Definitions and Exclusions Drive Coverage
Seemingly small differences in definitions and exclusions can have significant consequences, including:
Who qualifies as an “insured”
How “legal services” or “professional services” are defined
Whether coverage extends to predecessor firms
Practice-area exclusions or client-based exclusions
Two policies with similar limits and premiums can perform very differently when these provisions are applied to real claims.
A Practical Framework for Evaluating Coverage
Questions lawyers should consider when evaluating malpractice coverage include:
Does the policy allow me, as an individual lawyer, to control protection for my own professional history?
Does the coverage follow me throughout my career, or is it limited to work performed for my current firm?

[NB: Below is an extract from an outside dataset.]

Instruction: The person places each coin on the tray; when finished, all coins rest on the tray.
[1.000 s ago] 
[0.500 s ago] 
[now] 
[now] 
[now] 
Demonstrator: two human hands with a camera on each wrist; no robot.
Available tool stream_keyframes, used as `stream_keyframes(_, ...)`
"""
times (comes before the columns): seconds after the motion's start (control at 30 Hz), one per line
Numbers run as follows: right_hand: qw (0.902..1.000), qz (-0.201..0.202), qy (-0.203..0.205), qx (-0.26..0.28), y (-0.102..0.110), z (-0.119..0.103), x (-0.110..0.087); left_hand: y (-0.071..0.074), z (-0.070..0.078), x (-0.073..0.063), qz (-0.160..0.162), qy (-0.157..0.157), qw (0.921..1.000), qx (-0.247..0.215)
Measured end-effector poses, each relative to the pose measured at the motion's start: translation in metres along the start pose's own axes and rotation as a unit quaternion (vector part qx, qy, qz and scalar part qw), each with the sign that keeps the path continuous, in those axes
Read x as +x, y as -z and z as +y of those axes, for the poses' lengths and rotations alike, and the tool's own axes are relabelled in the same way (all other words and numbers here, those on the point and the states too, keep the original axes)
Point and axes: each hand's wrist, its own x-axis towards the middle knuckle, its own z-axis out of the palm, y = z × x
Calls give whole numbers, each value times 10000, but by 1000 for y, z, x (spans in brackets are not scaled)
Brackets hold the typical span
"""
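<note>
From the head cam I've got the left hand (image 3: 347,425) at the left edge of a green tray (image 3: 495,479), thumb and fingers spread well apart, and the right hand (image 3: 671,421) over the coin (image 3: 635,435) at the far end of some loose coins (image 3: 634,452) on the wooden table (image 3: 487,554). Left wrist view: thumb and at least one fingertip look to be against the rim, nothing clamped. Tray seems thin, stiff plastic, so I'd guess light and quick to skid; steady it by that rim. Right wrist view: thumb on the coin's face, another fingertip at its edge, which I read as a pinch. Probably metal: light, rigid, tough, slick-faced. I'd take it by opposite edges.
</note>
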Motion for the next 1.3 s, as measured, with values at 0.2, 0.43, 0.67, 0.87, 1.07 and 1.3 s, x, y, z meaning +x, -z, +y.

Does the policy provide a broad grant of coverage, with definitions and exclusions that meaningfully encompass my practice?
What is the carrier’s reputation for claim handling and coverage interpretation?
How accessible and responsive are the carrier’s underwriters, claims professionals, and leadership team when questions arise?
Conclusion
Legal malpractice insurance is not a commodity. Policies are not uniform. Differences in prior acts coverage, defense cost structure, statutory carve-backs, tail availability, consent rights, and definitions determine whether coverage will function as expected.
Price is an important factor. But coverage quality determines protection and ultimate out-of-pocket costs.
Understanding these differences allows lawyers to make informed decisions that protect not only their firms, but their careers.